Which lines of the entries contain the string "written"? Please find them and copy them.

------------------------------

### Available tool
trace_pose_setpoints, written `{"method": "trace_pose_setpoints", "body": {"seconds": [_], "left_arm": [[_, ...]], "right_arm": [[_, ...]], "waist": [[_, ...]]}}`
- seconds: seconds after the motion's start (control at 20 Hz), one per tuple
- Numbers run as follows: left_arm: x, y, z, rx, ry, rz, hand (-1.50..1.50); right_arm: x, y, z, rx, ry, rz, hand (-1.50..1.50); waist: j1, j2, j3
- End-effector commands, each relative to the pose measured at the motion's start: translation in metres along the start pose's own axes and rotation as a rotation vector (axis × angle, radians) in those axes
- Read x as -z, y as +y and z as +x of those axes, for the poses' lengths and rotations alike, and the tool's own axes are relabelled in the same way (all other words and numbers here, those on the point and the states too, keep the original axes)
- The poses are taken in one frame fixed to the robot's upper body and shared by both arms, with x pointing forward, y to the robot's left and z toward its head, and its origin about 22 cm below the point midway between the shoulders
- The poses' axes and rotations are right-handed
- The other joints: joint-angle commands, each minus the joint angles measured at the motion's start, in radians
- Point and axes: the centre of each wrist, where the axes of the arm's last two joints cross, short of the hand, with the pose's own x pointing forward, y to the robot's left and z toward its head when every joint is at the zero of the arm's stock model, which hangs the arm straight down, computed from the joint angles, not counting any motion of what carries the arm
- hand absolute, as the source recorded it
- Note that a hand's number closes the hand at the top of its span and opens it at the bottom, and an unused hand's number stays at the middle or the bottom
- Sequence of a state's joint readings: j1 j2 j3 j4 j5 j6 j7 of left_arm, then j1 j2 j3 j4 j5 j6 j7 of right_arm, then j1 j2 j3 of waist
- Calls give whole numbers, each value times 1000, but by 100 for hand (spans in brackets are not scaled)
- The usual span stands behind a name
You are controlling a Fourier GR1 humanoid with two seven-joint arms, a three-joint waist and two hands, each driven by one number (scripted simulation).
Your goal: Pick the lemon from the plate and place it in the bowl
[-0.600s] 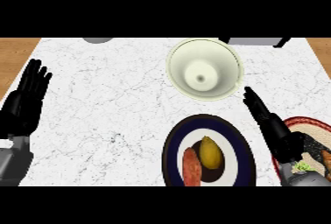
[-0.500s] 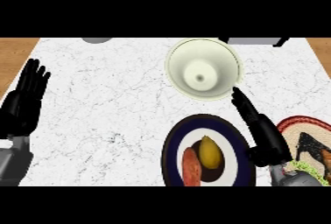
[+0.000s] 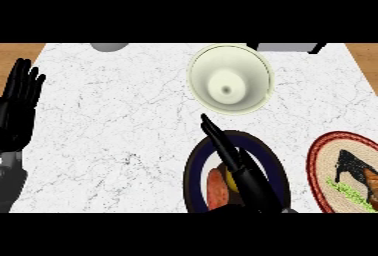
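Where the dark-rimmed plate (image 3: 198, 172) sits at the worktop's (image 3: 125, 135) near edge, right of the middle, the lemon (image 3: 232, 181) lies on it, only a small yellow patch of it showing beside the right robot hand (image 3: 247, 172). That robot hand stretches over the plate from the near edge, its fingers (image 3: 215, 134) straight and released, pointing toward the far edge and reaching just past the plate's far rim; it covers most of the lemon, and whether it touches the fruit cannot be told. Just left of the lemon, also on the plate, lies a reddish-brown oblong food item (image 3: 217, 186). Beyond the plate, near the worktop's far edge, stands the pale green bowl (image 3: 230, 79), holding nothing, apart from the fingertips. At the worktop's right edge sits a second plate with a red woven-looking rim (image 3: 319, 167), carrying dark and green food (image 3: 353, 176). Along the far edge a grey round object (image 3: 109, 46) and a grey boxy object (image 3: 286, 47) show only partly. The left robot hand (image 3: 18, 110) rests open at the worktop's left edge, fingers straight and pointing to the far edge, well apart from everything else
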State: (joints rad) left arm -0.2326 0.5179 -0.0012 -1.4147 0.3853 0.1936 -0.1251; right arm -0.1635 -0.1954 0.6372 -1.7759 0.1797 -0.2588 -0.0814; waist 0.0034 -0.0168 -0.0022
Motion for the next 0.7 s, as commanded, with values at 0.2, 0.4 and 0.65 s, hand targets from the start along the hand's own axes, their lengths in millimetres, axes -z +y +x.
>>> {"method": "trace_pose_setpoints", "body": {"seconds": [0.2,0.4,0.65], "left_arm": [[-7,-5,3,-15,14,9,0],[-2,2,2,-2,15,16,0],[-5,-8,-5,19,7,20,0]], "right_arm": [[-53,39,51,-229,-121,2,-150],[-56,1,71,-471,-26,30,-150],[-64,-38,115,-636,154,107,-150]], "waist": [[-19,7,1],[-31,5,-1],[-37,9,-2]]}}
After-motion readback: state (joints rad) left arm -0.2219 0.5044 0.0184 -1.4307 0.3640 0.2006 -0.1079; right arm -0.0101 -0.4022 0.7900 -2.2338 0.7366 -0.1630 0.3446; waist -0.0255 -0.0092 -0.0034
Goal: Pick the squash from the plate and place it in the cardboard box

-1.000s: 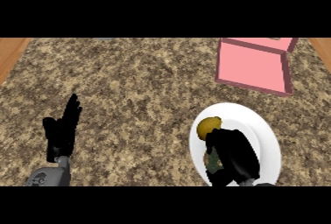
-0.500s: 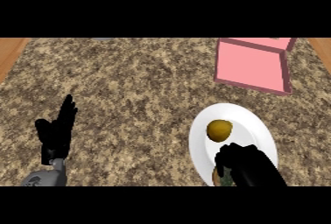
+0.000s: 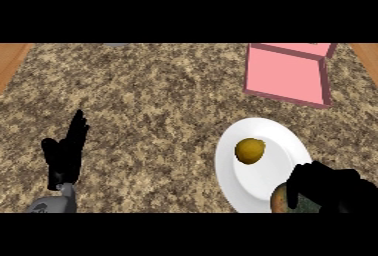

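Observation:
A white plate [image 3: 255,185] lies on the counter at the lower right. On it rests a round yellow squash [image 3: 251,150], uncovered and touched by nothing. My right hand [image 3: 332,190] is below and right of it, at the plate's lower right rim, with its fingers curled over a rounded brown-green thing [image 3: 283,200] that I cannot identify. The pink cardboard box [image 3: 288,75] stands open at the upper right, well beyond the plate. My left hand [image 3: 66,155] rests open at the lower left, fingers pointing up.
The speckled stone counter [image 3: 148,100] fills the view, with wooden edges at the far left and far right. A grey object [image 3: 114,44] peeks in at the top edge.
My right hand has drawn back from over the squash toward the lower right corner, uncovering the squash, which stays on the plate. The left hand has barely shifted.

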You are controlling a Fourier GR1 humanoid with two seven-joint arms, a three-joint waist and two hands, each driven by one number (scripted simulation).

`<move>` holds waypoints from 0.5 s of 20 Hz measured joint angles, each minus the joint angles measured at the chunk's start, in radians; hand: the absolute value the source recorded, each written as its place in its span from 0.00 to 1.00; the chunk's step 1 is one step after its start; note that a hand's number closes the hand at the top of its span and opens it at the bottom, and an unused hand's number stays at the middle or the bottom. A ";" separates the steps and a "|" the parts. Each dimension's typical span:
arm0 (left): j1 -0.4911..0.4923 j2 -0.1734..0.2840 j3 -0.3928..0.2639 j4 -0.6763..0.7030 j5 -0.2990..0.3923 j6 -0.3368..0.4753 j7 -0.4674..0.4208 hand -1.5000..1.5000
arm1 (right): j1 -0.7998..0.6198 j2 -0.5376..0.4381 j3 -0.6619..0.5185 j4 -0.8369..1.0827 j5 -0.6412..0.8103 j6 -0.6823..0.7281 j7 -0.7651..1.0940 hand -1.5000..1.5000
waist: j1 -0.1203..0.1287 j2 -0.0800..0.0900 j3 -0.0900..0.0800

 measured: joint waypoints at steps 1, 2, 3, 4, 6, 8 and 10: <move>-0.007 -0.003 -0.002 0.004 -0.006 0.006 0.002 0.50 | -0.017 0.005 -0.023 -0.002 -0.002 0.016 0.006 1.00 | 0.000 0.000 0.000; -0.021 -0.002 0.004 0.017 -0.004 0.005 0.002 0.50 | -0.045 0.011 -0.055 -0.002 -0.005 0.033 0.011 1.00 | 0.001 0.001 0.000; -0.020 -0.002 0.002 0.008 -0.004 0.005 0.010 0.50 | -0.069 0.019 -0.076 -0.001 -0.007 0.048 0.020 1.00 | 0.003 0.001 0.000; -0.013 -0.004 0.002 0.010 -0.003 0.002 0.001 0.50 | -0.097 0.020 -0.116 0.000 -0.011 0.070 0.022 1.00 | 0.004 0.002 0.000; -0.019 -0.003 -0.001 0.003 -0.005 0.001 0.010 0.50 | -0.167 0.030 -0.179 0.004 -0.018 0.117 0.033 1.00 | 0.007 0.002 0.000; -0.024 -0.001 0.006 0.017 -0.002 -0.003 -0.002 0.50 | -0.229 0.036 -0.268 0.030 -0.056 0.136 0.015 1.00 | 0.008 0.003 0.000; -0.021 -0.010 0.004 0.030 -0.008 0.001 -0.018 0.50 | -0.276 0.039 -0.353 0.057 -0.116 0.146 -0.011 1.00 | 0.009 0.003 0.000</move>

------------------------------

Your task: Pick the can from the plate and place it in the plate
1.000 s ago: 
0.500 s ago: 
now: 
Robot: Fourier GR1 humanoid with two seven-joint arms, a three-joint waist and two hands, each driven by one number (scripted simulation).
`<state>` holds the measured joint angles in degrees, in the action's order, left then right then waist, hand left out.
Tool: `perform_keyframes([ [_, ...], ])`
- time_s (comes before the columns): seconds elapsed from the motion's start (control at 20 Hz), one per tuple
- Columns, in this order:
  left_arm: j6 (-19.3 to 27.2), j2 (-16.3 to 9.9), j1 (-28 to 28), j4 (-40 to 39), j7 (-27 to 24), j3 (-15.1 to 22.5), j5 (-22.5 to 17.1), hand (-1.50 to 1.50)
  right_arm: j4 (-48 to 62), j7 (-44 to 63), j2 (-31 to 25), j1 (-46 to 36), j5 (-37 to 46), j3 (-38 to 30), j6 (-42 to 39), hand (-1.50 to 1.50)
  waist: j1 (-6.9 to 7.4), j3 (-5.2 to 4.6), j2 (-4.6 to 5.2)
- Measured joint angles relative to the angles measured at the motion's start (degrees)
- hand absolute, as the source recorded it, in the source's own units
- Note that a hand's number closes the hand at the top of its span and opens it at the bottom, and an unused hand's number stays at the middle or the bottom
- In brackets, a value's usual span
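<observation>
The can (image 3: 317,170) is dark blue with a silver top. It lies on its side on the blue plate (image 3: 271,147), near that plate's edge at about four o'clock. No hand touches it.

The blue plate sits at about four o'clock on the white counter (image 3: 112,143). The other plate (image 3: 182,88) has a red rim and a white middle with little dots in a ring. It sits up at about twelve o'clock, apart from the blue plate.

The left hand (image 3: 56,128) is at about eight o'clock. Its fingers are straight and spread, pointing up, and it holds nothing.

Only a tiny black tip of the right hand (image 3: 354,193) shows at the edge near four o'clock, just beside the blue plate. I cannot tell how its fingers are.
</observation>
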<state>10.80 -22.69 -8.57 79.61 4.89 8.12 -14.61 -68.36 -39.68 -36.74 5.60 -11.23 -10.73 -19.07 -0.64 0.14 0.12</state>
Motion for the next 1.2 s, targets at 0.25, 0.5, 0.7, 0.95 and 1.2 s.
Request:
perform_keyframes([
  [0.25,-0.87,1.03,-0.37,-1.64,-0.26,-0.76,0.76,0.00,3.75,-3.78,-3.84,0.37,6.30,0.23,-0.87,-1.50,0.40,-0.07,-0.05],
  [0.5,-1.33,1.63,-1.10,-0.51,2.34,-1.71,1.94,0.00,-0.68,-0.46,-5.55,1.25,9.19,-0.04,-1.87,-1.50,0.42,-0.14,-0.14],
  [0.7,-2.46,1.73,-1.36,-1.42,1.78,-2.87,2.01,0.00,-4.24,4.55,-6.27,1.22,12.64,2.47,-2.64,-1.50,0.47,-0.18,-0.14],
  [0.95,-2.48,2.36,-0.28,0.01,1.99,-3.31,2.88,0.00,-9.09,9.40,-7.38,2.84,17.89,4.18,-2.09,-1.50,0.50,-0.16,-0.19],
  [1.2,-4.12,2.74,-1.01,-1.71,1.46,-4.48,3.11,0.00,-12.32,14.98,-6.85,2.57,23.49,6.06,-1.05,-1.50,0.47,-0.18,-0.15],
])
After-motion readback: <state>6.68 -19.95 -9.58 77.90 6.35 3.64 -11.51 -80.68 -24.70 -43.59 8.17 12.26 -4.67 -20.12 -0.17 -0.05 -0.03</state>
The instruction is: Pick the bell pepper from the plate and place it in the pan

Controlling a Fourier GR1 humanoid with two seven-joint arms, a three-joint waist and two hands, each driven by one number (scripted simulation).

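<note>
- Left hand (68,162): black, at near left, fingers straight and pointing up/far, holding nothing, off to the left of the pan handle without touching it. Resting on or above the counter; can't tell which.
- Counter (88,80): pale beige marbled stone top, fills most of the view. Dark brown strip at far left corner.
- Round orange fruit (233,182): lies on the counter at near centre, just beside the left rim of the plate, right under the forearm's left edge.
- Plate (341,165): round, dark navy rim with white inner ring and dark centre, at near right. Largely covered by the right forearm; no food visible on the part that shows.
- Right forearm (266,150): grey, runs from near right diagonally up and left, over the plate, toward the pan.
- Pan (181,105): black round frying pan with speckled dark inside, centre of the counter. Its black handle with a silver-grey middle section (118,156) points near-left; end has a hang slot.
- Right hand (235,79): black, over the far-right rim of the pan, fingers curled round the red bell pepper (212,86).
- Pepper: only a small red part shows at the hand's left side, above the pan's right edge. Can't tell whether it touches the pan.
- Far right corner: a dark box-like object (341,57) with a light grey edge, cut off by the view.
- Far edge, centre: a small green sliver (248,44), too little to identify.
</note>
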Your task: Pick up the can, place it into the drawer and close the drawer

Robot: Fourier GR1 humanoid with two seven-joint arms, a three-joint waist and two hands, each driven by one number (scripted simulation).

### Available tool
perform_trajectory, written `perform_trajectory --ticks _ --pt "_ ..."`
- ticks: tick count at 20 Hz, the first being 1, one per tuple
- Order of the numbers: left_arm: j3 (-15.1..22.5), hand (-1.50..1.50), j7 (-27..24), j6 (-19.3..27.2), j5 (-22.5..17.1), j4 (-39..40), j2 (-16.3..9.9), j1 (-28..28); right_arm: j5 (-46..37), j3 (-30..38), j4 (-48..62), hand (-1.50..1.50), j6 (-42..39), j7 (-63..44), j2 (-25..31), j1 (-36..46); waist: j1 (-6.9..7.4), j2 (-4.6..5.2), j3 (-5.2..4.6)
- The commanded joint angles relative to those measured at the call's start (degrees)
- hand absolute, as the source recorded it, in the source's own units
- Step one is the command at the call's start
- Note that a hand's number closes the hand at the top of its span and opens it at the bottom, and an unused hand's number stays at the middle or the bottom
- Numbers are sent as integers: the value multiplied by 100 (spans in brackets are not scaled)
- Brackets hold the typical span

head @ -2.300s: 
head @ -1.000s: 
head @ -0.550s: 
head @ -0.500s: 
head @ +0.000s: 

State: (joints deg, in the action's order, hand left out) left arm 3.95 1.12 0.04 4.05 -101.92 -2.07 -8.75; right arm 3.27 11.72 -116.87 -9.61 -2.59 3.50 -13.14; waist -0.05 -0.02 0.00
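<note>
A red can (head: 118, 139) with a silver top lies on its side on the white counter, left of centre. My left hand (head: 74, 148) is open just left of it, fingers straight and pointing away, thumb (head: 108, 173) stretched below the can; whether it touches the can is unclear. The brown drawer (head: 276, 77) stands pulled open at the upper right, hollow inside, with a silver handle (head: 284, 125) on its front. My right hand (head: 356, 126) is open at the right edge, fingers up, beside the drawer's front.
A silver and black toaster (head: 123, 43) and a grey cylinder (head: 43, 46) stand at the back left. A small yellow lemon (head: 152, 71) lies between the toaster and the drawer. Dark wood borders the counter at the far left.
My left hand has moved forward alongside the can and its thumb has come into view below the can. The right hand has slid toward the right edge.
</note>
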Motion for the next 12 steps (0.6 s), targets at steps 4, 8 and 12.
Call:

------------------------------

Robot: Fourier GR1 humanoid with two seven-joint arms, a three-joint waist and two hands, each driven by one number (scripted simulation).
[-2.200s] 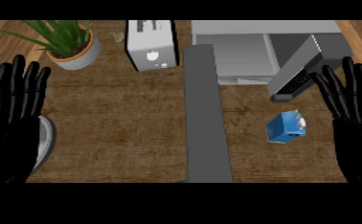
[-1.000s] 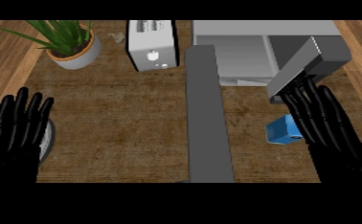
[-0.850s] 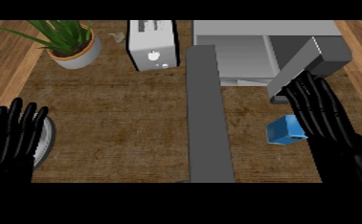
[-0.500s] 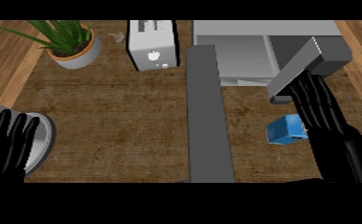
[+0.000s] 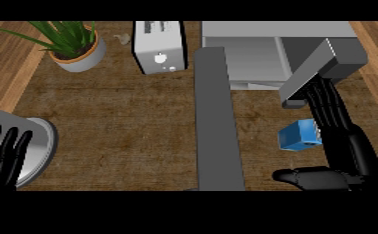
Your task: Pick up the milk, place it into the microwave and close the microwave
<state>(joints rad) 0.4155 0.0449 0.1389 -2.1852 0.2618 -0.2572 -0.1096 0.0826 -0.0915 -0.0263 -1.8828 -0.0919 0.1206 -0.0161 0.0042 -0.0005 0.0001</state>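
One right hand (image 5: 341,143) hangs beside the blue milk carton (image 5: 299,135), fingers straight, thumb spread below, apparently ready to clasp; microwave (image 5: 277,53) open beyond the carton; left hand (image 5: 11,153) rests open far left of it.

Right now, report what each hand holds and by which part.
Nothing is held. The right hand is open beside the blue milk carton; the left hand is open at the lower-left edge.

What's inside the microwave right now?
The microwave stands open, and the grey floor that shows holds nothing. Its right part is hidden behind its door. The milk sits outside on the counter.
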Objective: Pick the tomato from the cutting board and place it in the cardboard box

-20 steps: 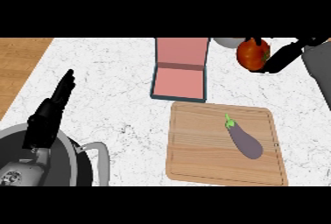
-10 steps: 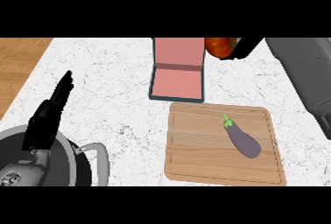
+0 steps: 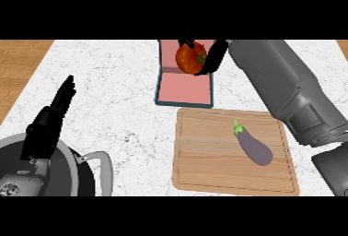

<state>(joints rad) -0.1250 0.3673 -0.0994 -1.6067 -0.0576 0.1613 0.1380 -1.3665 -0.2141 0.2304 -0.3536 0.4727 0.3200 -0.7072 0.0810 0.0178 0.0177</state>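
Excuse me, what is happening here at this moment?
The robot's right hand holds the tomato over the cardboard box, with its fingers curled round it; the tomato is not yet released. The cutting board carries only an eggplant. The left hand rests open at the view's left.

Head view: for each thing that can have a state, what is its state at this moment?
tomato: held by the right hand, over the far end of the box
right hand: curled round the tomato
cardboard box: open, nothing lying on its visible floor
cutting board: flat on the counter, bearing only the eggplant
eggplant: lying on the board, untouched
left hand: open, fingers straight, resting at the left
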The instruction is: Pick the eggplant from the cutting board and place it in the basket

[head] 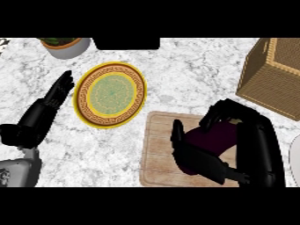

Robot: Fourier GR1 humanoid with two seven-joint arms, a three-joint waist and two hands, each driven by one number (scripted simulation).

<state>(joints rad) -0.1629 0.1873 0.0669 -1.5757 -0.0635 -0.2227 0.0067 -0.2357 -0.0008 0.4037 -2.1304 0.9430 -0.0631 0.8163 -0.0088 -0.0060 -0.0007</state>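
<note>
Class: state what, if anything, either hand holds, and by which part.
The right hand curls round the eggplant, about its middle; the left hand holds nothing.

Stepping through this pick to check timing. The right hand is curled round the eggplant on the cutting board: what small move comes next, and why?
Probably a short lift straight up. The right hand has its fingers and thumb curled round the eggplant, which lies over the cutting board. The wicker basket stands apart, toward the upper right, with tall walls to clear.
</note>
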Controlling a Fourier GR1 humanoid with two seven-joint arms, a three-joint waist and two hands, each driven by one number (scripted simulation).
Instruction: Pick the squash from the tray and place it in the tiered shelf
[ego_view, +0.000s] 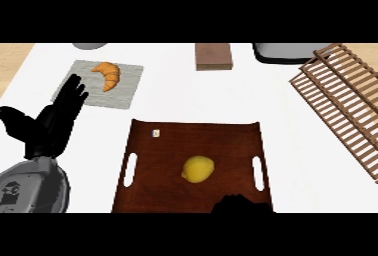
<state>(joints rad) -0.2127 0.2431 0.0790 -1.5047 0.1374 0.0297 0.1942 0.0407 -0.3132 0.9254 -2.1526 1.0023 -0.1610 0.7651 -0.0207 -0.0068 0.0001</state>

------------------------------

■ **TASK ANSWER**:
trace_pose_setpoints, written `{"method": "trace_pose_setpoints", "body": {"seconds": [_], "left_arm": [[_, ...]], "right_arm": [[_, ...]], "waist": [[_, ...]]}}`
`<move>` holds waypoints from 0.5 s of 20 Hz measured joint angles, each minus the joint angles measured at the chunk's start, in radians; hand: the absolute value the source recorded, each written as its place in its span from 0.00 to 1.00; the chunk's step 1 is one step after its start; note that a hand's number closes the hand at the top of its span and opens it at the bottom, and an unused hand's number stays at the middle or the bottom. A ";" separates the steps and a "|" the parts. Each dimension's typical span:
perform_trajectory, written `perform_trajectory --ticks _ --pt "_ ..."`

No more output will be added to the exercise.